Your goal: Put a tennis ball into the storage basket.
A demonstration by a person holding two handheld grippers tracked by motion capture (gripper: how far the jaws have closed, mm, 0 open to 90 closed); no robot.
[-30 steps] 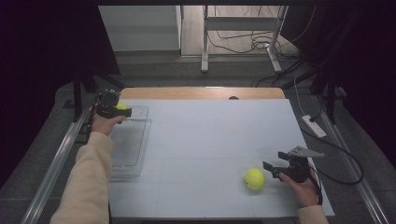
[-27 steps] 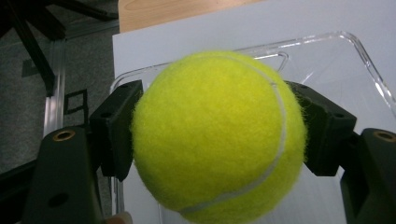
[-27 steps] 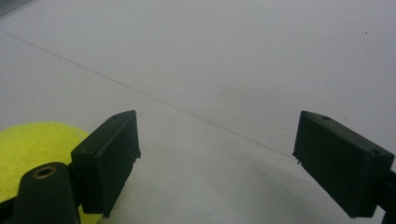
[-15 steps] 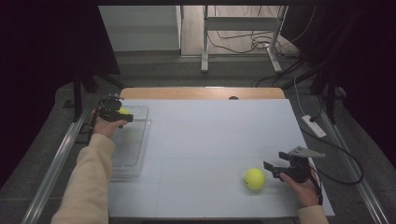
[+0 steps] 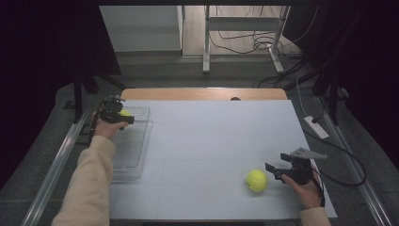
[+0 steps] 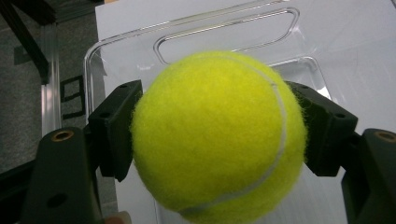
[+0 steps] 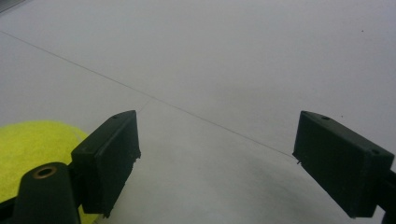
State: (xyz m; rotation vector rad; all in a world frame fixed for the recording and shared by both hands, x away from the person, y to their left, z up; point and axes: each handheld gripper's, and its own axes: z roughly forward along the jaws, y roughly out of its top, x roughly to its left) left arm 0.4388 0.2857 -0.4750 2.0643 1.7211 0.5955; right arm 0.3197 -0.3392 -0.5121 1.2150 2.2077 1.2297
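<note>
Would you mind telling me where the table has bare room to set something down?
The white table is bare between the clear tray and the loose tennis ball. It is crowded near the right gripper beside that ball.

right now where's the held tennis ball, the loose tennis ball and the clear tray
held tennis ball (image 6: 217,135), left gripper view, middle of its felt
loose tennis ball (image 5: 257,180), high view, its top face
clear tray (image 5: 141,141), high view, its right rim
</note>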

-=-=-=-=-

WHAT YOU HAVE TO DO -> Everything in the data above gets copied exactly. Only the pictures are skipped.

ANSWER FOR THIS EXERCISE ->
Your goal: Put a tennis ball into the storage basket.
A demonstration by a person holding two handheld grippers tracked by motion capture (gripper: how far the jaws have closed, mm, 0 open to 90 closed); no robot.
[-30 steps] 
[-27 steps] 
[-27 steps] 
[-15 steps] 
[+0 steps] 
[+0 steps] 
[+0 steps] 
State: (xyz m; rotation vector rad; all in a world frame fixed for the recording and shared by both hands, x away from the person, y to their left, z up; point and axes: each handheld gripper's, and its own axes: z roughly forward along the jaws, y roughly out of its top, x roughly to its left) left arm 0.4388 0.2857 -0.4750 2.0643 1.7211 0.5955; right arm 0.3197 -0.3392 -0.5121 1.2150 2.2077 1.2297
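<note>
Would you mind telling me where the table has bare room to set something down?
The white table is bare between the clear tray and the loose tennis ball. It is crowded near the right gripper beside that ball.

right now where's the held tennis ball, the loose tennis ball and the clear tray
held tennis ball (image 6: 217,135), left gripper view, middle of its felt
loose tennis ball (image 5: 257,180), high view, its top face
clear tray (image 5: 141,141), high view, its right rim
</note>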

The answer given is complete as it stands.